= Oxford English Limited =

Socialist feminist organisation

Oxford English Limited (OEL) was a socialist-feminist group of undergraduate and postgraduate students campaigning for progressive reforms in the Oxford University English Faculty between 1982 and 1992. OEL's demands included the abolition of compulsory Anglo-Saxon and new optional papers in women’s writing and in literary theory.

Oxford English Limited was created by Daniel Baron-Cohen, Ken Hirschkop and Robin Gable, with support from Terry Eagleton at Wadham College. It organised a programme of seminars, visiting speakers, conferences, debates, student questionnaires and campaigns in pursuit of its aims. A typical highlight was the ‘State of Criticism’ conference on 8 March 1986 (masterminded by President of OEL, Peter Higginson), at which more than 400 people assembled in the English Faculty building in St Cross to hear Raymond Williams, Terry Eagleton, Francis Mulhern and others discuss the future of literary studies.

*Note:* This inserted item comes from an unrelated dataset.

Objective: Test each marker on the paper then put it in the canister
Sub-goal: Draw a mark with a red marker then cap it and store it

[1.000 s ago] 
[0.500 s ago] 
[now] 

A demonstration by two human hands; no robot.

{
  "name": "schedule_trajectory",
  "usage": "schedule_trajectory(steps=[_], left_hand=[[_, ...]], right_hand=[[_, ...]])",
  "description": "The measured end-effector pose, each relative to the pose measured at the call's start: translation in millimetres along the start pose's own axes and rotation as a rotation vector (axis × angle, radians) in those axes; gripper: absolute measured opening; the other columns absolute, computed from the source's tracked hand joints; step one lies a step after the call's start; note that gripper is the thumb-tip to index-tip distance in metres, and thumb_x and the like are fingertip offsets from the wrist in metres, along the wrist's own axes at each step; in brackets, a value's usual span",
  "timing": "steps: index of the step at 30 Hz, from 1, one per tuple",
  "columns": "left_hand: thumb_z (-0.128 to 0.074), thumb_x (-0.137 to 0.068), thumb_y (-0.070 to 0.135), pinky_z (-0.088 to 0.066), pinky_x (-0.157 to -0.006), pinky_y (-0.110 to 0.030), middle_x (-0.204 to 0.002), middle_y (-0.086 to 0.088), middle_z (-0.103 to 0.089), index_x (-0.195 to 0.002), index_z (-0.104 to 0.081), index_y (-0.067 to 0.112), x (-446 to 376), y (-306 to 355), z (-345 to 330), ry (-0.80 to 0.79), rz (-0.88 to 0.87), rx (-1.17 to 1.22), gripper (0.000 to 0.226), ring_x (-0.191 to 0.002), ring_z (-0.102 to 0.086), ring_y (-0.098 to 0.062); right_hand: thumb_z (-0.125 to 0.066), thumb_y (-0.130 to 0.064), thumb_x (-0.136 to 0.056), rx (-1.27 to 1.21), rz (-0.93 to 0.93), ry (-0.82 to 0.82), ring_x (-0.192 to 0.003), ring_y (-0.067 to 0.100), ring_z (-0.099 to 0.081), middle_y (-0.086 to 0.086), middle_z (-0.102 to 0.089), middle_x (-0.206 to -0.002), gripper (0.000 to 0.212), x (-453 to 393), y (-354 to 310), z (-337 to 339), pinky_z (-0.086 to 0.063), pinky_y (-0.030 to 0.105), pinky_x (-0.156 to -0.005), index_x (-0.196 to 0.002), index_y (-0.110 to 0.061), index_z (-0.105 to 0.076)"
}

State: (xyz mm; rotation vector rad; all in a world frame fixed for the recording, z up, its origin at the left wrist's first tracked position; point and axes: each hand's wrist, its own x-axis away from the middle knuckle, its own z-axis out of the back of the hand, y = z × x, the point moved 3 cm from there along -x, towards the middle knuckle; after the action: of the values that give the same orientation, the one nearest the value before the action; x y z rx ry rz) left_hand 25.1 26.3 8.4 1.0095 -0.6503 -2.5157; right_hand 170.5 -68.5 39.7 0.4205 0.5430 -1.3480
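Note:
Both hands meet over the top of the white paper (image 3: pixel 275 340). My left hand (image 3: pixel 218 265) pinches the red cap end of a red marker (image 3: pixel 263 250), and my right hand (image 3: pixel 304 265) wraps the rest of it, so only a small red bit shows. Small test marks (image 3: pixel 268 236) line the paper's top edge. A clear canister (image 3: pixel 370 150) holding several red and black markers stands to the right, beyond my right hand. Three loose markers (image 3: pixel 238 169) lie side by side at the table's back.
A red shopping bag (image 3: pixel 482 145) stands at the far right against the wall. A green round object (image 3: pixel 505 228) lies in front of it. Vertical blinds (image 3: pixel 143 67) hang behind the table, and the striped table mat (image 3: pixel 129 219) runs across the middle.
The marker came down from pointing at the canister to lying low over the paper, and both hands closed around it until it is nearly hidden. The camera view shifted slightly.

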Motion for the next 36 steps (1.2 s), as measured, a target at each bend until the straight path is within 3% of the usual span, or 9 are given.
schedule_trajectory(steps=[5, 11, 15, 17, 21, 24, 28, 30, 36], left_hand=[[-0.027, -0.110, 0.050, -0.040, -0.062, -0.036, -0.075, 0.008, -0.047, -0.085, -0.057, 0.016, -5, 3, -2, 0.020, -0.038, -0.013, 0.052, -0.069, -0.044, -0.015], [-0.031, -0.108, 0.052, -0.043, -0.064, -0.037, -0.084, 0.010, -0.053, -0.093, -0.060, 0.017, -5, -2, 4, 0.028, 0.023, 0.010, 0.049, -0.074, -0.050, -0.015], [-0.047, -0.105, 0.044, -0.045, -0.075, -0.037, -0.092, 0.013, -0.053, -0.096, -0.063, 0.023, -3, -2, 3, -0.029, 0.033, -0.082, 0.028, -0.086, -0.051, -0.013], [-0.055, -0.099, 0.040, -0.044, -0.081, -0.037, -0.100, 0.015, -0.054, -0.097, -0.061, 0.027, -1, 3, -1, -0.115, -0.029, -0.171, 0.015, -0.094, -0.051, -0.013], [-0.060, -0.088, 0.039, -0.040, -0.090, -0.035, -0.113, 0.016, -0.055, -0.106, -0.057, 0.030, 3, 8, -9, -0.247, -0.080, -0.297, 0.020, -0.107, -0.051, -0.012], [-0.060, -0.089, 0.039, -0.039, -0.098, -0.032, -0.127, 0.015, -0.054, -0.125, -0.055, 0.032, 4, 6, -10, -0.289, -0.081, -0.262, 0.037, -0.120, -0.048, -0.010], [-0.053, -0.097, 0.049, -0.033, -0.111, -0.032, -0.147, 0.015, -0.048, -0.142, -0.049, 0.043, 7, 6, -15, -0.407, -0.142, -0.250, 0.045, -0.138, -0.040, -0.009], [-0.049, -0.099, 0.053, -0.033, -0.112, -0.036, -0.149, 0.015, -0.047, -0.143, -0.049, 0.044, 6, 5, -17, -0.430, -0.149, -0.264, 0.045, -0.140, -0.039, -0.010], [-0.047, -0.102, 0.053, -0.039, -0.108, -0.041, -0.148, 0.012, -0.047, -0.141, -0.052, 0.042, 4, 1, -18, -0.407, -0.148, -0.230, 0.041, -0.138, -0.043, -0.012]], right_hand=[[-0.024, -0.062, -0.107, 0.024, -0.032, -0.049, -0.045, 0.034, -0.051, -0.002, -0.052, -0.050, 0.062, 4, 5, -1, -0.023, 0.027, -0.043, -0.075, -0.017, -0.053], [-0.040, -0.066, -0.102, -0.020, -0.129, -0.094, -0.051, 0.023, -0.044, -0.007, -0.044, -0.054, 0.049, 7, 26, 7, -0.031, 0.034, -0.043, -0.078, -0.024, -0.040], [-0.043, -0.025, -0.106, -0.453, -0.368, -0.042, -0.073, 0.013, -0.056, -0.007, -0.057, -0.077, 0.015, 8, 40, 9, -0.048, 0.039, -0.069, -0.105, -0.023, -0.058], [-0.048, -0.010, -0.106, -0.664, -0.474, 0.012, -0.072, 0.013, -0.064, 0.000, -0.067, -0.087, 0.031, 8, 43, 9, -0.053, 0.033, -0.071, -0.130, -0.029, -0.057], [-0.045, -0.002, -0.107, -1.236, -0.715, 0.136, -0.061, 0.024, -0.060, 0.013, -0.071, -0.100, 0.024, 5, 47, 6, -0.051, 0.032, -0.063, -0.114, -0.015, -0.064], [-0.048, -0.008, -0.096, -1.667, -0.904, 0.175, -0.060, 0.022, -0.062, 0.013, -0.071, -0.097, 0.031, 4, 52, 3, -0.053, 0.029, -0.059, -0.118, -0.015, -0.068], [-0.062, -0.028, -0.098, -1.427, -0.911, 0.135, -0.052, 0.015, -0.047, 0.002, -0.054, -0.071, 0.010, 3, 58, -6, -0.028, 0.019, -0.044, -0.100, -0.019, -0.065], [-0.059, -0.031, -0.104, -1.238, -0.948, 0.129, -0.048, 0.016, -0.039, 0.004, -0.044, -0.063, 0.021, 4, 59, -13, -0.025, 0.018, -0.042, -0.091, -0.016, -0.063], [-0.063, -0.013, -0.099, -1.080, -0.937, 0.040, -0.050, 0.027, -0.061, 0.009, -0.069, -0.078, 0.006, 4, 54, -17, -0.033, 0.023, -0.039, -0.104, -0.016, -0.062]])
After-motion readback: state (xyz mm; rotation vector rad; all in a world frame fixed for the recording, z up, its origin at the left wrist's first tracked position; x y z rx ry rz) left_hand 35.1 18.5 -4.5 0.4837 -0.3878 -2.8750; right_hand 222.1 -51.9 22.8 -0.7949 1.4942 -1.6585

OEL activists in later years included Ros Ballaster, David Hawkes, Tony Pinkney, Carol Watts, Stephanie Flood, Forbes Morlock, Sally Ledger, Alastair Williams, Ben Morgan, Terry Murphy and Giles Goodland. Tetsuo Maruko and Craig Dowler played supporting roles from the sidelines. There was some limited support from within the Faculty from David Norbrook and Paul Hamilton and Stephen Regan at Ruskin College.

In April 1986 OEL created a journal, News from Nowhere: Journal of the Oxford English Faculty Opposition (ISSN 0957-1868) to further its local polemic aims and to advance work in left-wing and feminist literary theory and cultural studies more generally. Nine issues were published between 1986 and 1991. The editor Tony Pinkney’s contributions across these issues offer a sustained and theorised history (and counter-history) of Oxford English Studies from Matthew Arnold to the 1980s. A one-volume selection from News from Nowhere will be published by Kelmsgarth Press in 2015.

The OEL project at Oxford has been recognised in later histories of the rise of literary theory in the UK. For example, Josephine M. Guy and Ian Small note in their Politics and Value in English Studies that ‘there has been a long-standing debate in the Oxford periodical News from Nowhere about the future of English studies in that university’; and Andrew Milner, in his important book Re-Imagining Cultural Studies: The Promise of Cultural Materialism, remarks that ‘a self-proclaimed “third generation” of radical literary theorists would coalesce around Oxford English Limited and the journal, News from Nowhere’.

The Oxford English Faculty of the late 1970s, had not proved able to open itself to the waves of Continental theory which were then remaking the very field of literary studies, though work was being done by figures like Anne Jefferson and David Robey in Oxford European language studies. Oxford English Limited, despite its exiguous resources as it battled an entrenched and powerful Faculty, thus represented the new energies of the subject, and it and its William Morris-inspired journal remain a small but colourful chapter in the wider literary theory ‘revolution’ of the 1980s and 1990s.